FAMILY PLACED OBITUARY

RONALD LEROY KOWALKE
RONALD LEROY KOWALKERon Kowalke, an extraordinarily productive artist and inspired professor at the University of Hawaii for years, died peacefully at his home in Kailua, HI on February 26, 2021. He was 84 years old. His artist wife Kit, who taught design at Honolulu Community College for many years, died of cancer in 2016.

The son of second generation Polish immigrant parents who raised their family on the South Side of Chicago, Kowalke became a world renowned artist whose major works are in the permanent collections of the New York Metropolitan Museum, Boston Museum of Fine Arts, the Library of Congress, Davidson College, the Yale University Art Gallery, among others.

Kowalke's greatest passions were life with his wife Kit, his children and grandchildren, teaching art to generations of students, worldwide travel and exhibitions of his work, and his constant creation of an unusual variety of works of art: he painted, drew, engraved and printed, and made sculptures in stone, bronze, and glass.

When Kowalke spoke about his passions, including any of the hundreds of former students he instructed, his face would light up with enthusiasm, and he would speak about them in loving detail.

In 2011 he wrote about his own creative process for an exhibit of his work in Beijing, China:

"Considering the nature of my creativity, I have found that my nature constantly questions, explores, invents, builds, destroys and rebuilds with the processes of experimentation, technical expertise, and daring.
I dance and play with images and trust the creative process.
Leaping into the unknown, into the abyss of birthing soil, wet with the juice of danger, knowing that the journey is ripe with twists, turns, detours, trickery, illusion, jokes and threats, brings both joy and anger.
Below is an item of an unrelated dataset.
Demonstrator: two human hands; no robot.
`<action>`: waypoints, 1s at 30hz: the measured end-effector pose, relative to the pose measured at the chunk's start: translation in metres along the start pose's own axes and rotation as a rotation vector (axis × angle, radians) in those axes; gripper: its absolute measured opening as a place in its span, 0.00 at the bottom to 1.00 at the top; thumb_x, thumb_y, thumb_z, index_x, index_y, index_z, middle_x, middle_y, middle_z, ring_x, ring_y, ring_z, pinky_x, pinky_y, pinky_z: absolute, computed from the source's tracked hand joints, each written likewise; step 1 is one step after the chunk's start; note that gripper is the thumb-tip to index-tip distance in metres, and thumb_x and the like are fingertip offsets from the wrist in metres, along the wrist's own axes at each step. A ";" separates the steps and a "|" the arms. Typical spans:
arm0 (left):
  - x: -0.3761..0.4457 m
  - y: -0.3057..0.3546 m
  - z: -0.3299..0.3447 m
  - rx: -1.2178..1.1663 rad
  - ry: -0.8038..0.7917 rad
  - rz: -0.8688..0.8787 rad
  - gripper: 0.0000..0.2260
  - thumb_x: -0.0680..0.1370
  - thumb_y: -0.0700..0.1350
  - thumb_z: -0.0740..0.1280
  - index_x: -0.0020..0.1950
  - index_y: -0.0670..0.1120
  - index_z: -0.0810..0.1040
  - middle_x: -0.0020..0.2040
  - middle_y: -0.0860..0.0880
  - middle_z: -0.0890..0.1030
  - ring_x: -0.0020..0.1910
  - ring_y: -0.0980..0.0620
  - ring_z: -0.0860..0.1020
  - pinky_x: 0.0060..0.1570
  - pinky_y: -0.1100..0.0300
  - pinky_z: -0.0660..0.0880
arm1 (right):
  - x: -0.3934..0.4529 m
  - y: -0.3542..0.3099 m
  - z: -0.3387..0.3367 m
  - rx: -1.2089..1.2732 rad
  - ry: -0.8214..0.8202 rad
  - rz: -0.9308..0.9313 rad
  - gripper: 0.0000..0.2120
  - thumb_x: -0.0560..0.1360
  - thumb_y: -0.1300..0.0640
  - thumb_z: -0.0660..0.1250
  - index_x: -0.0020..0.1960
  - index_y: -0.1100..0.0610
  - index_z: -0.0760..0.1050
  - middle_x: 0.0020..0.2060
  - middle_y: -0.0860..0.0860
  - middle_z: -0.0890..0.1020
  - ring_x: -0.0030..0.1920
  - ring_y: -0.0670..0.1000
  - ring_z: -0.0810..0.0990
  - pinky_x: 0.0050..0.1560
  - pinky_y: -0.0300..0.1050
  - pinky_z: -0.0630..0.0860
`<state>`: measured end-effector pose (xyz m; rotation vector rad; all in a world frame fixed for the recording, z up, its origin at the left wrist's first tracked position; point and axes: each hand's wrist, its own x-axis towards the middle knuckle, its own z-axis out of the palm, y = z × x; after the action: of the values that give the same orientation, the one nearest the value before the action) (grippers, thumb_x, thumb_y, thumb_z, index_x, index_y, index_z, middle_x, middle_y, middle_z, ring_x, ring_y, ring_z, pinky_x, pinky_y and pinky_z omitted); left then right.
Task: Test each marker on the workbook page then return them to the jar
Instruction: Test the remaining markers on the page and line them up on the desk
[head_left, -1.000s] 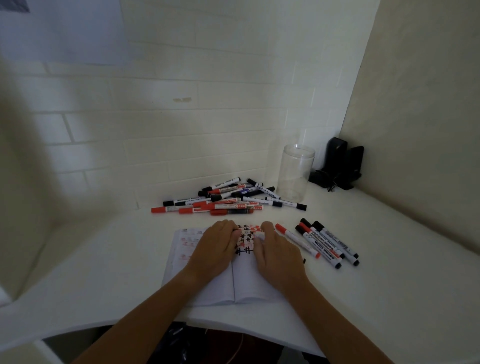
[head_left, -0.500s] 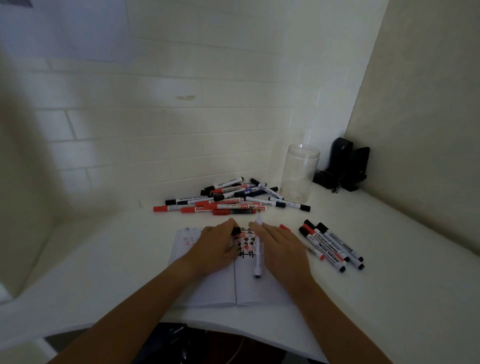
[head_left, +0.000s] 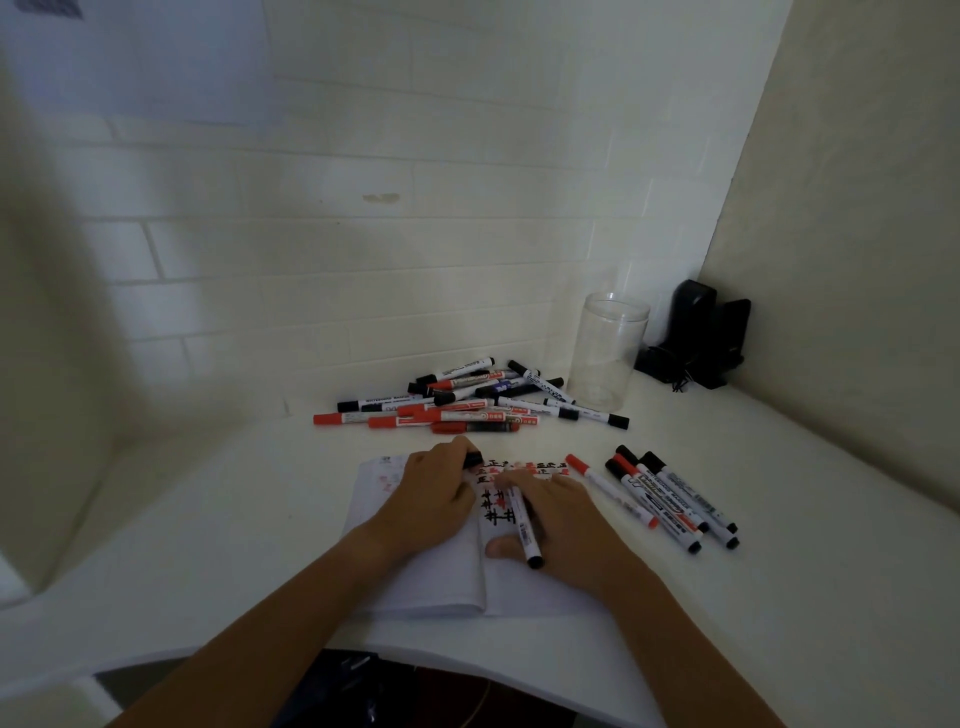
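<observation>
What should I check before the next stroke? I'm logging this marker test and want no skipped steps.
1. Cap off: ok, the left hand holds a black cap.
2. Marker gripped: ok, the right hand holds the marker.
3. Tip on the page: cannot tell, the fingers hide it.
4. Workbook open and flat: ok.
5. Jar ready: ok, upright, open, no markers inside.
6. Ink flowing: cannot tell.
</observation>
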<state>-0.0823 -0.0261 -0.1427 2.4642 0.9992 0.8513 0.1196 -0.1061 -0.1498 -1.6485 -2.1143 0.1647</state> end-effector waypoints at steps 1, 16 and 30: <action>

I trust my process. I am fearless in the studio."

Kowalke attended the Art Institute of Chicago and the University of Chicago, and earned his BA from Rockford University in 1959. After earning his MFA from Cranbrook Academy of Art in 1960, he taught art at Northern Illinois University, and then at the Swain School of Art in New Bedford, Massachusetts. In 1969 he accepted a faculty position at the University of Hawai'i Manoa Art Department--he taught there until his retirement in 2000.

Ron Kowalke is survived by his children Christine and her husband Michael Sommerlad, Jordan and his partner Joanie Parsons, Peter, and Leah; his grandchildren Hannah and Noah Sommerlad, Erika Kowalke, Christopher Masagatani and his wife Tatom, and Paminus Murigo, and great grandchild Nahenahe Tomlin Masagatani.

We invite friends and out of town relatives to add their thoughts and memories to Ron's Facebook page or email them to Christine Kowalke at chris@hooplagroupla.com.

Due to COVID-19, only an intimate family ceremony was held to honor his life.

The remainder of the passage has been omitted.